Avec La solitude Caravage (Fayard), Yannick Haenel, prix Médicis 2017 pour Tiens ferme ta couronne, apporte sa contribution à la passion pour le maître italien qui s'est emparée du public. Publié le 20 février avec un premier tirage de 6 500 exemplaires, le livre entre en 23e position du palmarès essais et a été réimprimé pour atteindre les 10 000 volumes tirés. Il survient après un automne où Le Caravage a été célébré par une exposition au musée Jacquemard-André à Paris, prolongée en raison de son succès, et un 2e tome de sa biographie en BD par Milo Manara chez Glénat.

Le peintre italien (1571-1610) a eu une vie romanesque : bagarreur, alcoolique, il faisait poser des prostituées pour ses tableaux religieux et a été banni de Rome pour avoir tué un homme.
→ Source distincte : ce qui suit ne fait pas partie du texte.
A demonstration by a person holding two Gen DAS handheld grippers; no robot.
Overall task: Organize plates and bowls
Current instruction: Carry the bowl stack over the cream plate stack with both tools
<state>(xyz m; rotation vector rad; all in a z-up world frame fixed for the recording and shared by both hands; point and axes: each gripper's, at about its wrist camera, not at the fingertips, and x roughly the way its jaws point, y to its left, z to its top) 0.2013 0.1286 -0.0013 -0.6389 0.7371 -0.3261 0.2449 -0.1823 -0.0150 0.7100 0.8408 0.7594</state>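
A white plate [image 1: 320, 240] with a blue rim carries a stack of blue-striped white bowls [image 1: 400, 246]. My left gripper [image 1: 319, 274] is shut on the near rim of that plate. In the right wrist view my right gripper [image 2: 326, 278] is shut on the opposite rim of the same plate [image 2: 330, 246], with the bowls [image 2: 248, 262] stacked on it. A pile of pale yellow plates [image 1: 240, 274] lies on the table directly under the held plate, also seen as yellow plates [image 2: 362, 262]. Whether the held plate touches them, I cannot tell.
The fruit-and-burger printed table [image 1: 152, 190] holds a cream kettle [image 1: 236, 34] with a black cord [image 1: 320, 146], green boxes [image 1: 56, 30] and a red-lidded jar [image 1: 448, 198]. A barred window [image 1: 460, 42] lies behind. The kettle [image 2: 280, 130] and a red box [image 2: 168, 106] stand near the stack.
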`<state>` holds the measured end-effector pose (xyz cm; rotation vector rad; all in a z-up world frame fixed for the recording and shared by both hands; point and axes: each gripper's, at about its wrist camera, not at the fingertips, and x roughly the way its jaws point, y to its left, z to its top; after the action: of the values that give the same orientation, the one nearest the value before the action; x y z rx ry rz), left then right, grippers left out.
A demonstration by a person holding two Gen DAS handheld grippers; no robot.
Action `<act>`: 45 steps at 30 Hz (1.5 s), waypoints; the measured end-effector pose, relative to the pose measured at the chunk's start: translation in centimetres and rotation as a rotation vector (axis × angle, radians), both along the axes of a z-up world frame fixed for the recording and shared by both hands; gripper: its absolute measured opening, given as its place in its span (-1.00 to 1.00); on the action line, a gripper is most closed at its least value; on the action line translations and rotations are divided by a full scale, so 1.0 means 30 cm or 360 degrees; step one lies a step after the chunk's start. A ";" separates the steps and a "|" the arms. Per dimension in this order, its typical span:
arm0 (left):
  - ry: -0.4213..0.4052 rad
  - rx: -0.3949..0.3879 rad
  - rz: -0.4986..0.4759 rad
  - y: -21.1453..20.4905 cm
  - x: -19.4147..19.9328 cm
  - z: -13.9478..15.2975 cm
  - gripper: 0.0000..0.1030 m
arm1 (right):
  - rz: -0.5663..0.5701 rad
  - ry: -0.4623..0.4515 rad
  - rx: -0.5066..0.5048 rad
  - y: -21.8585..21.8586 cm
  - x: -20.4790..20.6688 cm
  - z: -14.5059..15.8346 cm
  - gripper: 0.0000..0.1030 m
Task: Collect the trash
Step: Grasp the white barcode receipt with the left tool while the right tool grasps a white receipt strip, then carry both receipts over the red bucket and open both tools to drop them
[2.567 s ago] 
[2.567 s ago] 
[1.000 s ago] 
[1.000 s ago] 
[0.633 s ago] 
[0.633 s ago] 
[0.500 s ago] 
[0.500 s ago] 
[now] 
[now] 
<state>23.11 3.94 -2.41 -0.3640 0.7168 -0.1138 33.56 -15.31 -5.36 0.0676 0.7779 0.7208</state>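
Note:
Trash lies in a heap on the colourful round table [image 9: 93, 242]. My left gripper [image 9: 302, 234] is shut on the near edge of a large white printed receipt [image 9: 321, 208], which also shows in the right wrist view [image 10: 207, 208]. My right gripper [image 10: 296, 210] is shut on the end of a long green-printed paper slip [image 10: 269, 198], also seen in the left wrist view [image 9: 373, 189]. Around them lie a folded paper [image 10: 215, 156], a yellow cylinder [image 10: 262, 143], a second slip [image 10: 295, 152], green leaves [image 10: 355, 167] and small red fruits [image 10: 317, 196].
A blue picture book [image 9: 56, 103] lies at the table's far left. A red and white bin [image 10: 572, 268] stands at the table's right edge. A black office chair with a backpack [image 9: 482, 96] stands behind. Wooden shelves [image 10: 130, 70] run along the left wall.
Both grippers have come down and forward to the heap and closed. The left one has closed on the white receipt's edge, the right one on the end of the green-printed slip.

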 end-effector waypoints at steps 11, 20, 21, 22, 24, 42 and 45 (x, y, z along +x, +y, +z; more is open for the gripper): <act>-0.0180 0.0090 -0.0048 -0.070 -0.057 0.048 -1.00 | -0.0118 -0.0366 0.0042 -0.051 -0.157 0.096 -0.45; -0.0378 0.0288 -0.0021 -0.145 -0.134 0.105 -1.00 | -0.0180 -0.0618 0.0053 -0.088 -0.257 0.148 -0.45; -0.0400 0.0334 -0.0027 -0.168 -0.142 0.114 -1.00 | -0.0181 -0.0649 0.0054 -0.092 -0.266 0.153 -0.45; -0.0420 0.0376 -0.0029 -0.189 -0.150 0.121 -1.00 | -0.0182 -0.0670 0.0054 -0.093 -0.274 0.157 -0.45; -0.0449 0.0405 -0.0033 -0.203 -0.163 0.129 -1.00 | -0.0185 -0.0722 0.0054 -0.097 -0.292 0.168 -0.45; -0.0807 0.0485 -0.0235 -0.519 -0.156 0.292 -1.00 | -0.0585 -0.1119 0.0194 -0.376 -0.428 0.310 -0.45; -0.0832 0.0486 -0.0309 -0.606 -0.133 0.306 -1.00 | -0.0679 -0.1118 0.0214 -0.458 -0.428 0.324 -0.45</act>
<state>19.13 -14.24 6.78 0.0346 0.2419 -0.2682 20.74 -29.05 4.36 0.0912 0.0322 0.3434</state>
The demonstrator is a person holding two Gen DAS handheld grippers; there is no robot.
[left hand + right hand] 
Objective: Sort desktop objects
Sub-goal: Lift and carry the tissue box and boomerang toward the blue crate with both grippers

Le succès deLa solitude Caravagetient aussi au parallèle que l'écrivain fait avec son propre parcours, dévoilant le lien qu'il entretient avec cette œuvre (le portrait tronqué d'une femme marque son éveil érotique à 15 ans). « La peinture se construit grâce aux pensées qui animent le pinceau. Un livre [...] ressuscite l'émotion ressentie devant son image, réinvente avec des mots ce que nous avons vu et qui nous a troublé », écrit-il.